President Trump promised to take a different tone in our trade deals if he was elected President of the United States. He has kept his promise on that front, renegotiating a trade agreement between Canada and Mexico. It’s North American Free Trade Agreement 2.0, though the president doesn’t particularly like that term. The deal is done. And it was originally reported that all three nations could sign the agreement by the end of the month (via USA Today):
Canada has agreed to join the United States and Mexico in a trade deal that will replace the North American Free Trade Agreement, U.S. and Canadian officials said…
“Today, Canada and the United States reached an agreement, alongside Mexico, on a new, modernized trade agreement for the 21st century: the United States-Mexico-Canada Agreement (USMCA)," U.S. Trade Representative Robert Lighthizer and Canadian Foreign Affairs Minister Chrystia Freeland said in a joint statement. "USMCA will give our workers, farmers, ranchers and businesses a high-standard trade agreement that will result in freer markets, fairer trade and robust economic growth in our region."

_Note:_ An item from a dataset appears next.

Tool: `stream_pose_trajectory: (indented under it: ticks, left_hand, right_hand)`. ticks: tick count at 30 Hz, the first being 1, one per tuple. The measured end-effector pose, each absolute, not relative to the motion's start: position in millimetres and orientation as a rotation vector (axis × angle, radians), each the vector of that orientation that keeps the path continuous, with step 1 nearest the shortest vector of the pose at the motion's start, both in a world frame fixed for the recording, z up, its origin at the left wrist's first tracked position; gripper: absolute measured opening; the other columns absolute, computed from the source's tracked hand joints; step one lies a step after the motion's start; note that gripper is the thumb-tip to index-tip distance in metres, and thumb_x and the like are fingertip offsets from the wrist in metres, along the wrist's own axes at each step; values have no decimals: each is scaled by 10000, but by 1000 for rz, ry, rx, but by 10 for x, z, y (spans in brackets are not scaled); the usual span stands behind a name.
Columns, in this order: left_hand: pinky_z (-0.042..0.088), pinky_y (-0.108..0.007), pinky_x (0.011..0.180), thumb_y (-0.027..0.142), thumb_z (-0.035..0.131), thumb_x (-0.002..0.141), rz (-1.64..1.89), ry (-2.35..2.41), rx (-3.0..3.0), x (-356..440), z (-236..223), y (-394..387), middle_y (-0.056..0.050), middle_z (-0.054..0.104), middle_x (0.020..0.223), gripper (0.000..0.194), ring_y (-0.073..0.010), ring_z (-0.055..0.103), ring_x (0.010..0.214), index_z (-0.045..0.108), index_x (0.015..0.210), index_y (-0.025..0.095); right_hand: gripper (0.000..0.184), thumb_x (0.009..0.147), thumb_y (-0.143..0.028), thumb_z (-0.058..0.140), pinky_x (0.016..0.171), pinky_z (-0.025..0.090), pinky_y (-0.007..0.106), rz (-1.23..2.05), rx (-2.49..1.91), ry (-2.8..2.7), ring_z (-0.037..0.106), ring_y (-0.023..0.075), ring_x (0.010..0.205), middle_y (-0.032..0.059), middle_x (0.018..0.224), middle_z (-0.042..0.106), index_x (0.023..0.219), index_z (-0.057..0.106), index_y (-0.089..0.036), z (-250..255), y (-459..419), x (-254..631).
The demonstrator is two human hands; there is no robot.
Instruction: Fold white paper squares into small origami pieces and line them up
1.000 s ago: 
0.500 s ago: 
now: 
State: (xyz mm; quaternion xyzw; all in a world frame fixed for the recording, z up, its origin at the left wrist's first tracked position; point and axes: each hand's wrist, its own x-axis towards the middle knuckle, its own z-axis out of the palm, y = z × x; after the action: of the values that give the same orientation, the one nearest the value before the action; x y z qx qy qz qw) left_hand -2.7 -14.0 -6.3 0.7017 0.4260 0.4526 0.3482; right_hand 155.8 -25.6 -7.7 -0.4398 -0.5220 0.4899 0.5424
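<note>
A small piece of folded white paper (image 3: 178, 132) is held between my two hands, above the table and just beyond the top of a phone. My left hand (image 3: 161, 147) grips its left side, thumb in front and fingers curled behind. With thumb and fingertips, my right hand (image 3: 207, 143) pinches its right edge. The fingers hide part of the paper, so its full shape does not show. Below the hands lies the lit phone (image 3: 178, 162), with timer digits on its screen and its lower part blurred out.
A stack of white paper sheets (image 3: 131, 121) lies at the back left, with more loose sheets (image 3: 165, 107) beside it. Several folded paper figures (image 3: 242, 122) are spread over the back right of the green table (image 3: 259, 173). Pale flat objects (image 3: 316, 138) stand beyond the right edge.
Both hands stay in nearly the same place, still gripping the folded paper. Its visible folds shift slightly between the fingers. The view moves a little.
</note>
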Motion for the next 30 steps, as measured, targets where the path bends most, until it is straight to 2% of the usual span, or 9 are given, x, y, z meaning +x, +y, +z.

"It will strengthen the middle class and create good, well-paying jobs and new opportunities for the nearly half-billion people who call North America home," Lighthizer and Freeland added.

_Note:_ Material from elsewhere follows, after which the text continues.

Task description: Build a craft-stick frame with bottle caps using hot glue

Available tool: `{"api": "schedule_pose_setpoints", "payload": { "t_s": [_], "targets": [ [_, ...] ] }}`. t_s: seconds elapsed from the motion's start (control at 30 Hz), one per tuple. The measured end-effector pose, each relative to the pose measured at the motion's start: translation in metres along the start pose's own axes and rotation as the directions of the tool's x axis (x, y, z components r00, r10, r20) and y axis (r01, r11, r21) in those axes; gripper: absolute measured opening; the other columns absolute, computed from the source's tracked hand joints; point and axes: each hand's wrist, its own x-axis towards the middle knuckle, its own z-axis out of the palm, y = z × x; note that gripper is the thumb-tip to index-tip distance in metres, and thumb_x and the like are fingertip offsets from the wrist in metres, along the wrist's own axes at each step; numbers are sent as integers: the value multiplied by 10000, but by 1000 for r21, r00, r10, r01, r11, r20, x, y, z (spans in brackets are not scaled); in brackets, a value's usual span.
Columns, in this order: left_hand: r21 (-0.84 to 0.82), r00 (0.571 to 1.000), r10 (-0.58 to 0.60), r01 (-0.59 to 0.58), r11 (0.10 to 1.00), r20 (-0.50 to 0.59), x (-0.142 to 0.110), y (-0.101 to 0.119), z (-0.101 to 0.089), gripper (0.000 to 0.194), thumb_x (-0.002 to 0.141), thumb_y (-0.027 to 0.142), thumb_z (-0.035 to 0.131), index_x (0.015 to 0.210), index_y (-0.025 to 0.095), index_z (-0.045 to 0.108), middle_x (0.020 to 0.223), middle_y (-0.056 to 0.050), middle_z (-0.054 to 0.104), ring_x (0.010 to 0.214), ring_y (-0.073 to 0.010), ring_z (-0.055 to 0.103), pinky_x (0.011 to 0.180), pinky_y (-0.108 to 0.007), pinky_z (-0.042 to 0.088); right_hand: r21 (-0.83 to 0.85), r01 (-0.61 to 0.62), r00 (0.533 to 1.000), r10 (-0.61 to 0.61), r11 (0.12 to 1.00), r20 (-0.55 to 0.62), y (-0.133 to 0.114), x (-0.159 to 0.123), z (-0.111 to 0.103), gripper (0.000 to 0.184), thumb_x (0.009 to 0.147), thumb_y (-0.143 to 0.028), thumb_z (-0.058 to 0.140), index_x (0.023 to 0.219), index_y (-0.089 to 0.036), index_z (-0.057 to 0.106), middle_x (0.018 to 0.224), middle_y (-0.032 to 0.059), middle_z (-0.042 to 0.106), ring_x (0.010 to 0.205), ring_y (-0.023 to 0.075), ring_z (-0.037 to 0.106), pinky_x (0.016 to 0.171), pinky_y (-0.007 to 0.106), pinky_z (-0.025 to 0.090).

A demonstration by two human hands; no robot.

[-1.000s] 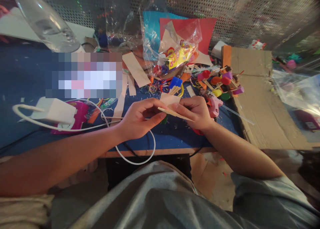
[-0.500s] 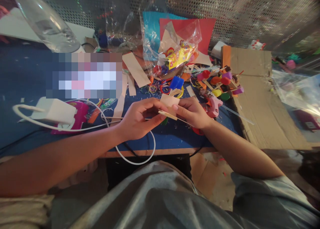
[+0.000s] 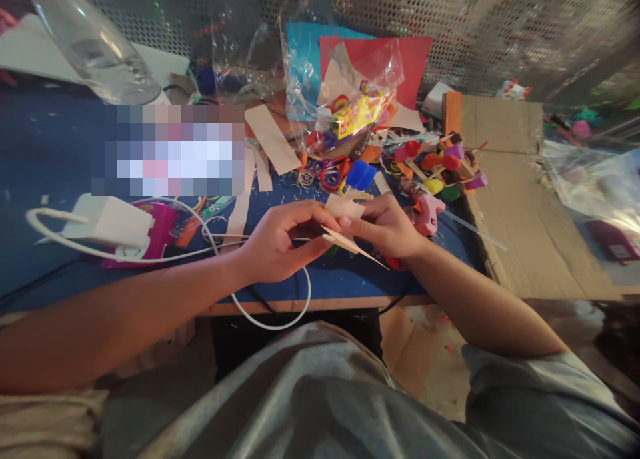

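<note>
Between my two hands, above the front of the blue table, is a small piece of tan cardboard with folded or joined panels. My left hand is closed, pinching its left edge between thumb and fingers. My right hand is closed on its right side, thumb lying over the face. A thin strip points down toward me from the lower edge. Just beyond my fingers lies a blue plastic piece with popsicle-stick-like ends under it. A pink glue gun lies right of my right hand.
A white charger sits in a magenta socket block, its white cable looping past my left wrist. Cardboard strips, red scissors, colourful caps, plastic bags and a large cardboard sheet lie around. A bottle stands back left.
The cardboard piece has tilted and shifted slightly right and down, so its thin strip now shows pointing toward me. The blue piece beyond has shifted a little right. Both hands keep their hold.
</note>
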Motion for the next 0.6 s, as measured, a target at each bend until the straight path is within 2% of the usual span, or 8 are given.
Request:
{"api": "schedule_pose_setpoints", "payload": {
  "t_s": [0.2, 0.4, 0.6],
  "targets": [
    [24, 1000, -4, 3, 1000, 14, 0, 0, -1, 212, 1046, 393, 811, 1050, 181, 807, 1010, -96, 810, 783, -125, 761, 670, -197, 604, -4, 42, 996, -42, 999, -79, 2, -1, 2, 640, 882, -703, 877, 592, -157, 711, 568, -11, 533, 566, 83, 383, 512, 253, 313],
    [58, 1000, -15, 15, 998, 14, -2, -1, -1, 261, 1060, 438, 782, 1073, 179, 809, 954, -70, 754, 721, -108, 693, 621, -191, 560, -59, 7, 993, -14, 998, -117, 5, -4, 2, 642, 906, -727, 835, 636, -150, 761, 590, 7, 579, 586, 100, 425, 526, 263, 347],
    [81, 998, 61, -62, 995, 9, -2, -2, 0, 182, 1072, 356, 770, 1130, 196, 837, 1021, -84, 786, 756, -108, 717, 652, -188, 568, -95, 18, 988, -32, 995, -150, 8, -6, 4, 632, 897, -735, 843, 654, -155, 778, 618, 25, 622, 612, 123, 481, 547, 276, 380]
  ]
}}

The last-minute deal will provide the U.S. with greater access to Canada’s dairy market, an issue that had been considered vital for U.S. dairy manufacturers, a senior administration official told reporters.
The text of the new deal was to be submitted to Congress late Sunday and is expected to be signed by all three countries by the end of November, the official said.
“This is a big win for the United States, Mexico and Canada,” the official said.
But then Republicans lost control of the House of Representatives in the recent 2018 midterms, possibly putting this agreement in jeopardy if there aren’t explicit protections for American workers (via NYT):
President Trump’s promise to quickly pass a revamped North American Free Trade Agreement has been upended by the midterm elections, with Democrats who will soon control the House vowing to withhold their support to extract greater protections for American workers.
Administration officials remain confident they will corral the votes for the new United States-Mexico-Canada Agreement, which Mr. Trump speedily negotiated in September to claim a big win on one of his signature issues before the November elections.
While White House officials considered pushing the revised deal through the coming lame-duck session, they did not want to risk a backlash from lawmakers in both parties.
Democrats, emboldened by their midterm win and eager to outshine Mr. Trump as defenders of the American worker, are unlikely to sign off on any deal that does not include significant changes that labor leaders and newly elected progressives are demanding. That could involve reopening negotiations with Mexico, although American and Mexican negotiators have both publicly ruled out that possibility.
So, anyone else ready for the non-stop knife fights between the Trump White House and the Democratic House?